> TASK DESCRIPTION:
Across the entries below, count the lines in which the word "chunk" occurs. Reply with the count alone.

:: DATA SUPPLIED

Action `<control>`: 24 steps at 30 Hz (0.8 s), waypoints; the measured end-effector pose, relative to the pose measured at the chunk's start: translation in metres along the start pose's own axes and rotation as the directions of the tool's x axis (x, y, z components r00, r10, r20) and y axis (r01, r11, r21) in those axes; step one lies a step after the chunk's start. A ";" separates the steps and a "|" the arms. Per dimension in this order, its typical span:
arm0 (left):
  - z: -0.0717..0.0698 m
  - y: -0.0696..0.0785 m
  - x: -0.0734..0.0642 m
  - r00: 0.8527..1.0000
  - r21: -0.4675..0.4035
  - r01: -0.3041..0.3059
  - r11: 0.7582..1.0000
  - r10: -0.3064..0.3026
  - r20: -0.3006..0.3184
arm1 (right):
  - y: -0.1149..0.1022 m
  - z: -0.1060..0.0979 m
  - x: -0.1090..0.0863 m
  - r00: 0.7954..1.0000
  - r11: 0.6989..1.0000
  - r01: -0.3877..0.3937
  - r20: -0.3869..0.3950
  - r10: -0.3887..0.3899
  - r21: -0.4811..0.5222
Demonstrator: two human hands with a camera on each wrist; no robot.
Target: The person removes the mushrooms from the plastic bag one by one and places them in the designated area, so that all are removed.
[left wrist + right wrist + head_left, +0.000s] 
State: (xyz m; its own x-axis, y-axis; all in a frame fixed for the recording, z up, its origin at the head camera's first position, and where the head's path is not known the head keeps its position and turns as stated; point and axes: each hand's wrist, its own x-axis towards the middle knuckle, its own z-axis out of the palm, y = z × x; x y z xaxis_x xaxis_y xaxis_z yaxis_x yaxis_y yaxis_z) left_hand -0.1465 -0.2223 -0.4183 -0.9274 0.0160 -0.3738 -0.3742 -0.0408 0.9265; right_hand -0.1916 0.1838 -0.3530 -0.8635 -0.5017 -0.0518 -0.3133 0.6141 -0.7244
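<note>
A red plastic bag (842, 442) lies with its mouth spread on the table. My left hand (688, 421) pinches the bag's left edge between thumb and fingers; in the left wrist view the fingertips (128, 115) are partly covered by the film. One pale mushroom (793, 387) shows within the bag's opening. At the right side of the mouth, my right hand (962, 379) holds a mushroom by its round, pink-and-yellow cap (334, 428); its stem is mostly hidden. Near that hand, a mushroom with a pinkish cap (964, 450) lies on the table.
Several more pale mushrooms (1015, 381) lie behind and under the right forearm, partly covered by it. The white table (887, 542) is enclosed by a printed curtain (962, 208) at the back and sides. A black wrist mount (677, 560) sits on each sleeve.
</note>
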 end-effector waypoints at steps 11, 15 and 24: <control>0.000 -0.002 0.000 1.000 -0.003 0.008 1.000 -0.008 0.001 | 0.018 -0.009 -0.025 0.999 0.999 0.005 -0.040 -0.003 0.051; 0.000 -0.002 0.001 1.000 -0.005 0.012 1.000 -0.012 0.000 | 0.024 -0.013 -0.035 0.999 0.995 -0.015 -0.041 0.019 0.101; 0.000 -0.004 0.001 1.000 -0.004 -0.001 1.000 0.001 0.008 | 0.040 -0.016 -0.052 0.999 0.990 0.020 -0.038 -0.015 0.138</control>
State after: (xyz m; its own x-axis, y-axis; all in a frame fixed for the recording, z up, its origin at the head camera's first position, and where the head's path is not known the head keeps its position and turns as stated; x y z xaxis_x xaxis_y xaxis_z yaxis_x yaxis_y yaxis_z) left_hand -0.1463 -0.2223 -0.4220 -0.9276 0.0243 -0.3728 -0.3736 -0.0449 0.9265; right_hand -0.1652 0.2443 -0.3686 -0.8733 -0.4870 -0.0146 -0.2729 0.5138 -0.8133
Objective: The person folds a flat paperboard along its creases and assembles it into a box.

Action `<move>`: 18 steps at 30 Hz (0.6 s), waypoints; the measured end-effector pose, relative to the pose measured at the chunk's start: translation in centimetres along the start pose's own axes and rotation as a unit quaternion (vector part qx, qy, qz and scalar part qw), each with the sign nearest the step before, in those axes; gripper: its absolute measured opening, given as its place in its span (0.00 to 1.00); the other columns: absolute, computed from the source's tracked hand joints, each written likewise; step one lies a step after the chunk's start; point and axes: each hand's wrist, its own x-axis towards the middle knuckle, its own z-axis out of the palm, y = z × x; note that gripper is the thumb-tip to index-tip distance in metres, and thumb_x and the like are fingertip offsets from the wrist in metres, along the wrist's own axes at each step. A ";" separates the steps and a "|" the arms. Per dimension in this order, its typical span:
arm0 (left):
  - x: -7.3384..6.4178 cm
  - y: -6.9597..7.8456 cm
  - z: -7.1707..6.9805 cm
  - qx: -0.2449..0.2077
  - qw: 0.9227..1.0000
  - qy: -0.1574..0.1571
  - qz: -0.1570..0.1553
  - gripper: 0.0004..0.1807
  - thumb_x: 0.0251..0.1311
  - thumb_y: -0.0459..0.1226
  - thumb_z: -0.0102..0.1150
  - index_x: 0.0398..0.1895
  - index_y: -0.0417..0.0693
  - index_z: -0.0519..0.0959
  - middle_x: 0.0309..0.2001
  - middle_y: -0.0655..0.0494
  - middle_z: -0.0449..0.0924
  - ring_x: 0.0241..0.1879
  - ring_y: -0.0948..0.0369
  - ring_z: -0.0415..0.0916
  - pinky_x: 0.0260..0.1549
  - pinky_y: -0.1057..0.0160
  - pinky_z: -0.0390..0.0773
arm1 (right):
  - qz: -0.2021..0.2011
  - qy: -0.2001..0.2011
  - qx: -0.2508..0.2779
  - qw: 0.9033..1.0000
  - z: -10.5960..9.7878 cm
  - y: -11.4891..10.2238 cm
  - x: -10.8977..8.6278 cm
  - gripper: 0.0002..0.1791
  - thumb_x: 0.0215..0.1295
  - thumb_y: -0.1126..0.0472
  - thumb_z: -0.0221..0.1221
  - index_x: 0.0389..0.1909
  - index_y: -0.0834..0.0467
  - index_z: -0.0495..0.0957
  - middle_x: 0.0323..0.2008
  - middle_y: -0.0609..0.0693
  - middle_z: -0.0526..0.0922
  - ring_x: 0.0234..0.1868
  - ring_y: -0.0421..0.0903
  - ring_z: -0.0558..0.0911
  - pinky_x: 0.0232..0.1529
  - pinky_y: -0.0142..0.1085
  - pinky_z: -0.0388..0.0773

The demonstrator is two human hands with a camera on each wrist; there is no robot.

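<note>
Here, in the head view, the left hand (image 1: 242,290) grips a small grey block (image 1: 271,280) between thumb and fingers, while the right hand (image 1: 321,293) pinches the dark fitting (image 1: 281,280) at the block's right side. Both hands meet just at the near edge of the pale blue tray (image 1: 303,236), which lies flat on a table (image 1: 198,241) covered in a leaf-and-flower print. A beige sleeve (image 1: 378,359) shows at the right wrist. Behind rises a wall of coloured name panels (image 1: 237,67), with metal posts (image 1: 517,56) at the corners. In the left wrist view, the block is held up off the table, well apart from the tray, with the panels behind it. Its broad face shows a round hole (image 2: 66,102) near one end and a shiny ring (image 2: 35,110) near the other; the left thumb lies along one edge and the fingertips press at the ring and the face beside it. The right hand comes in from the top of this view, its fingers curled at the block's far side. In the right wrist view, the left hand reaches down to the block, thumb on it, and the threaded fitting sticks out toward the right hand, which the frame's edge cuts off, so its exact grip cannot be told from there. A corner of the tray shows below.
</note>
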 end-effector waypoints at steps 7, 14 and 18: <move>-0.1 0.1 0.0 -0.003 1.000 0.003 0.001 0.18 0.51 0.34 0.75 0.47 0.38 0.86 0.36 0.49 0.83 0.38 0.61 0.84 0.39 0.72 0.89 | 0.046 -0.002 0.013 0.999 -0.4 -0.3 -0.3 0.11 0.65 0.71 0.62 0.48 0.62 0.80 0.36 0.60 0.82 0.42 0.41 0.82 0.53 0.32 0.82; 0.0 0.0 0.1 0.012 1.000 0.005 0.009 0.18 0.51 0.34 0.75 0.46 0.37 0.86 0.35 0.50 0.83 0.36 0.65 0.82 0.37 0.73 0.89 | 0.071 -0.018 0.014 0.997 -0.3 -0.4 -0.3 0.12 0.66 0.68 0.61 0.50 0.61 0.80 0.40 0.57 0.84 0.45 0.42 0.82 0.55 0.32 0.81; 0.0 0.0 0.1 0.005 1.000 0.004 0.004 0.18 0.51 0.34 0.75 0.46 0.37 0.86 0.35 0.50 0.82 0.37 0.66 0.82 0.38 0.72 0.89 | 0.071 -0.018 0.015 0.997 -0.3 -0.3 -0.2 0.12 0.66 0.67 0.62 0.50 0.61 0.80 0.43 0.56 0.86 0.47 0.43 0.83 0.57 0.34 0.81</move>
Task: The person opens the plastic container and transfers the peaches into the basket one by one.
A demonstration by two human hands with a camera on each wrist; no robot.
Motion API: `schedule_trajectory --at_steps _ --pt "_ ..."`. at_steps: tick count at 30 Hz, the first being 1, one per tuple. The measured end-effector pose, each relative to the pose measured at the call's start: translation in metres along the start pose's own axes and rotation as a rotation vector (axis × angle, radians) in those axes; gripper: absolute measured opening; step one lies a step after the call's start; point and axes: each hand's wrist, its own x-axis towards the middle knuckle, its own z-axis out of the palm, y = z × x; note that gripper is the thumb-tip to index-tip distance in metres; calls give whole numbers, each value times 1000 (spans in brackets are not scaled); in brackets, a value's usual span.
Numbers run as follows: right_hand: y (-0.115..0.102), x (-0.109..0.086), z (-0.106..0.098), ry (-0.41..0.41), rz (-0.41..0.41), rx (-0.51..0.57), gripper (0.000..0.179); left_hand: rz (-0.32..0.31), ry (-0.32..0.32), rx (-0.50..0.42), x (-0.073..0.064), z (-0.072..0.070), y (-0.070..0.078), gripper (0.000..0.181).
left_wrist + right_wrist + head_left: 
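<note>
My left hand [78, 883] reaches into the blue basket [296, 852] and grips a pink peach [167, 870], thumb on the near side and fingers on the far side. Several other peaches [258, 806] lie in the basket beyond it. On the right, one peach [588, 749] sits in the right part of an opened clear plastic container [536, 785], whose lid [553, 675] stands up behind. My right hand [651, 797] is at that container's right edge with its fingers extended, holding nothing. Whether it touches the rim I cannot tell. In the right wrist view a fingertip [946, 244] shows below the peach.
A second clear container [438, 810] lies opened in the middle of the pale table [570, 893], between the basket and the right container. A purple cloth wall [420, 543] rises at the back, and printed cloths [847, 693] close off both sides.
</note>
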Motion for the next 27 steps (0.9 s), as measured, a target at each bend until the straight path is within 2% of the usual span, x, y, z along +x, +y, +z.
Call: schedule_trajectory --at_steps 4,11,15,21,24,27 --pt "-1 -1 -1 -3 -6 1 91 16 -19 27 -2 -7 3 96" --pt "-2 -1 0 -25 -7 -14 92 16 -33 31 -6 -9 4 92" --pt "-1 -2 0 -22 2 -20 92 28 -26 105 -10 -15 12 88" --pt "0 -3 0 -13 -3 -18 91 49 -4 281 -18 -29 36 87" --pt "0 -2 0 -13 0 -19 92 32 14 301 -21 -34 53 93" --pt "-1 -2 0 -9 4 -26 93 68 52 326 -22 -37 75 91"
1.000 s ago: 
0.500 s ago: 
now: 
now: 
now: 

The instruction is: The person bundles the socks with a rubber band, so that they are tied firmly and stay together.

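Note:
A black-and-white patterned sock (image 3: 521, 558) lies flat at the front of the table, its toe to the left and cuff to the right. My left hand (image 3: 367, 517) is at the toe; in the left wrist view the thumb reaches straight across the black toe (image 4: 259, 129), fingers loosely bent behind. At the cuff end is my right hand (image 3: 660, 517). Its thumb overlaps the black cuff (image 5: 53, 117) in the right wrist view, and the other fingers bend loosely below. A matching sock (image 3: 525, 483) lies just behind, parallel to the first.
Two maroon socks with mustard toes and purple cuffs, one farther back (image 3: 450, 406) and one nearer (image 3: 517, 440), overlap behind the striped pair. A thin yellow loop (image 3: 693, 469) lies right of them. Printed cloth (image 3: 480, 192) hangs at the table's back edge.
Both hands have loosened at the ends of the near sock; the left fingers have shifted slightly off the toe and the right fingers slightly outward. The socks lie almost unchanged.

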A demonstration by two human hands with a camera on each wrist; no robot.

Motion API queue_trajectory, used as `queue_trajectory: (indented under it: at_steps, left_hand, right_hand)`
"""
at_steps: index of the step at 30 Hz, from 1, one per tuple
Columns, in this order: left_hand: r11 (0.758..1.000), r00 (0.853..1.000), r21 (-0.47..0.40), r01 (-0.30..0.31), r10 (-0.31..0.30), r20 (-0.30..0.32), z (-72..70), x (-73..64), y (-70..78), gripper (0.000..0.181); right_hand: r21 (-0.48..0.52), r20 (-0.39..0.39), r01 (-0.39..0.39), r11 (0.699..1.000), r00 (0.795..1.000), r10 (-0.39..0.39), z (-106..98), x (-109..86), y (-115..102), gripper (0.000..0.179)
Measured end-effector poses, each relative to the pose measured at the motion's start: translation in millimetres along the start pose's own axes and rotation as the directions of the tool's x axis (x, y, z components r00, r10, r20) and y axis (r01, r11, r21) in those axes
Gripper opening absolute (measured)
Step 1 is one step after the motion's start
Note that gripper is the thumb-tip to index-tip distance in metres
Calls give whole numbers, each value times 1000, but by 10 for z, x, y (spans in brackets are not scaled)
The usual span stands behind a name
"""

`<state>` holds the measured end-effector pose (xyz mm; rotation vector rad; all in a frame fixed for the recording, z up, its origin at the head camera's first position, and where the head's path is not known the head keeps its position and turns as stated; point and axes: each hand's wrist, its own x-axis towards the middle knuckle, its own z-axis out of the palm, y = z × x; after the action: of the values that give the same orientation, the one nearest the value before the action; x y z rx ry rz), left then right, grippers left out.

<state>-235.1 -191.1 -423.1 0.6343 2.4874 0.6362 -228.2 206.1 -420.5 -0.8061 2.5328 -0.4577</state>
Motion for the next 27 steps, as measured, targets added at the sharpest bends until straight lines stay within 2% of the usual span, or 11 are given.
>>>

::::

> YOUR SOLUTION:
2